When I’m in the mood to write but can’t figure out where to begin, it helps me to first get into the physical rhythm of writing. Sometimes just the simple act of scribbling or typing words onto a page can jog my mind awake and I’ll start to feel new words coming. Most often when I’m doing this exercise, I find myself unconsciously writing out, in paragraph form, the lyrics to songs I know by heart – the most common of which is Okkervil River’s, “Black Sheep Boy #4,” my favorite song of all time (though sometimes my hero, Nick Cave sneaks in there by surprise, as Nick Cave is wont to do). It’s not the lyrics themselves that count when I’m writing them out (although they are truly spectacular; I’ll revisit this song [and Nick Cave, as well] in a future post about music as literature – stay tuned!) – it’s the smell of ink on paper, the feeling in my fingers as they scrawl out words in my loopy, half-cursive handwriting, and my mind suddenly tuning out everything else and focusing on the physical movement of writing. Sometimes that’s all it takes to tell your brain, “Writing’s happening, bro, help me out here!”
2. Watch inspi-writing movies. (That’s right. Inspi-writing.)

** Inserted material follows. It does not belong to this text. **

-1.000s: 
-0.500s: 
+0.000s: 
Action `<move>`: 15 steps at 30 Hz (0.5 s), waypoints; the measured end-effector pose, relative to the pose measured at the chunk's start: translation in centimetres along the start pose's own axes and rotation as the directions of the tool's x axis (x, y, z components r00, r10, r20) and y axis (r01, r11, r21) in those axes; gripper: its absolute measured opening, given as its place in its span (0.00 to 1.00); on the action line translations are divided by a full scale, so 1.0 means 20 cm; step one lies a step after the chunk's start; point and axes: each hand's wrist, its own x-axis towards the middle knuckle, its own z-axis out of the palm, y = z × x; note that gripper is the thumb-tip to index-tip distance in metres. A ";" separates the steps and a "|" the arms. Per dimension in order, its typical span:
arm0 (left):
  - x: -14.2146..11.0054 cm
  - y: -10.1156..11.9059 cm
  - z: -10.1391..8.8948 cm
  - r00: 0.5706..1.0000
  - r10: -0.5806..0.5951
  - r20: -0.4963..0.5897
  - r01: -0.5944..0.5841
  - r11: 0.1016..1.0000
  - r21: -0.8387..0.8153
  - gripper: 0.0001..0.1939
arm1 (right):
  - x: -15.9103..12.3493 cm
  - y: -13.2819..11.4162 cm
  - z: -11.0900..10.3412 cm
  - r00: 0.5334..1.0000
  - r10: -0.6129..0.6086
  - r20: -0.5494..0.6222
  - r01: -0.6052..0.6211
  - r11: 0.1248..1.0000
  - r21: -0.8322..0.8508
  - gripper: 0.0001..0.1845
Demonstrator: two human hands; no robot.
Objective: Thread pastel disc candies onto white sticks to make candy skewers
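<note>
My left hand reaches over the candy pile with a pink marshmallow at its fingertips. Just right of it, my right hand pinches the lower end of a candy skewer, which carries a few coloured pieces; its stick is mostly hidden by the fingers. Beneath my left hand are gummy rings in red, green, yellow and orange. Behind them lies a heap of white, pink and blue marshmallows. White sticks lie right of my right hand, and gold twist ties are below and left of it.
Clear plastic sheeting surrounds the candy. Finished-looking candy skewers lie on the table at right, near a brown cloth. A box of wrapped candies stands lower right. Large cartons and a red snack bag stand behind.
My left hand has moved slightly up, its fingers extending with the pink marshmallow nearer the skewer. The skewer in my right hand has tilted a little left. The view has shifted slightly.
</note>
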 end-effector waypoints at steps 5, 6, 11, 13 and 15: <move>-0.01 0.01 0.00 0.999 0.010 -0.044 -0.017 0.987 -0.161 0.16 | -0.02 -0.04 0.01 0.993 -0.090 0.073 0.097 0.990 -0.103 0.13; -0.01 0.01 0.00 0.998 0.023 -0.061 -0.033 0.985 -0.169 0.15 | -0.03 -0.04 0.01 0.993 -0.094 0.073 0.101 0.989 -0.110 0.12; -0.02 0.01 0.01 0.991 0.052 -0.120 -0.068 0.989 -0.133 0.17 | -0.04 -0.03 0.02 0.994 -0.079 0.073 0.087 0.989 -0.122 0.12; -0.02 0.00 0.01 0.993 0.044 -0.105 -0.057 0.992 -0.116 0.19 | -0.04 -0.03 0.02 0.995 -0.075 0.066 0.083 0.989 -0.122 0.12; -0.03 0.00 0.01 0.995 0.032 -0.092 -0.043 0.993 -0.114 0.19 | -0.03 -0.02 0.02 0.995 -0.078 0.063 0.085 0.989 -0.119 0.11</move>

The best thing about going on yearly writing retreats with T, is the fact that we keep each other motivated. Looking across the table to find her furiously typing away on her laptop (even if it’s just a rage-aholic Facebook status about how people are always misusing Russian words) – or sometimes just knowing she’s out there somewhere, writing – at once inspires and guilts me into closing the Netflix browser I’ve had going for six hours and getting some writing done, too. Watching movies seeped in writing and literature works in a similar way: you see a world you know you need to be in, and hear words that make you want to contribute your own. My personal go-tos are: Dead Poets Society, Finding Forrester, and Midnight in Paris (thanks for the rec, T!)
3. Find the perfect soundtrack.
I really do believe there is some near-cosmic connection between music and literature. I can’t quite explain how or why it happens, but I have never once written a story, novel, or post for this blog (you should see me when I’m writing Mixtape Friday – it’s just a clusterfuck of alternating between headbanging, air-drums playing, and typing) without having a playlist – or sometimes even just a single song – on repeat in the background. Music helps to not only set the mood, but to keep it consistent so that you’re always engulfed in the world you’re creating. It’s even more helpful when writing in the first-person; there’s a certain extent to which you have to become your narrator, for a little while, and music can trigger just the right emotion, mindset, and memory to achieve that. Right now my current novel project has me switching from Kansas’s “Dust in the Wind” and the XX’s, “Intro” in turns. Probably the weirdest and most unlikely combination ever, but 70 pages into this new (and hopefully final [but let’s not get ahead of ourselves, Jayne]) draft tells me it’s working.
4. Write something else.
Interestingly enough, this tactic is how T and I ended up writing our co-authored Young Adult novel, Take on Me. I needed to take a break from the fourth or fifth draft of my novel, and she needed to take her mind off editing hers. What was originally supposed to be a Young Adult mystery novel about two high school boys, turned into a bad-ass, lady bromantic, day-long debaucherous (if that’s not a word, I’m making it one) adventure with two whip-smart, sarcastic, burrito-eating girls. The thing about putting down a project, is it gives you time – to refocus, reorder, and reconsider – so that when you do finally come back to it, you’re not as daunted by “what’s supposed to come next” and can look at the piece with distance and fresh eyes. Not only did T and I voraciously tackle our individual novels (I plowed through my next draft [which has since been trashed…oi vey] and T edited like a mad-woman until she was finally done), but we ended up with another almost-300 pages worth of brilliant fiction. It was the best, most exciting, and most enjoyable thing we’ve ever done to date – which, I’m sure, is just the beginning.
And if you’ve got any tried and true tactics for combating the “block,” I’m all ears!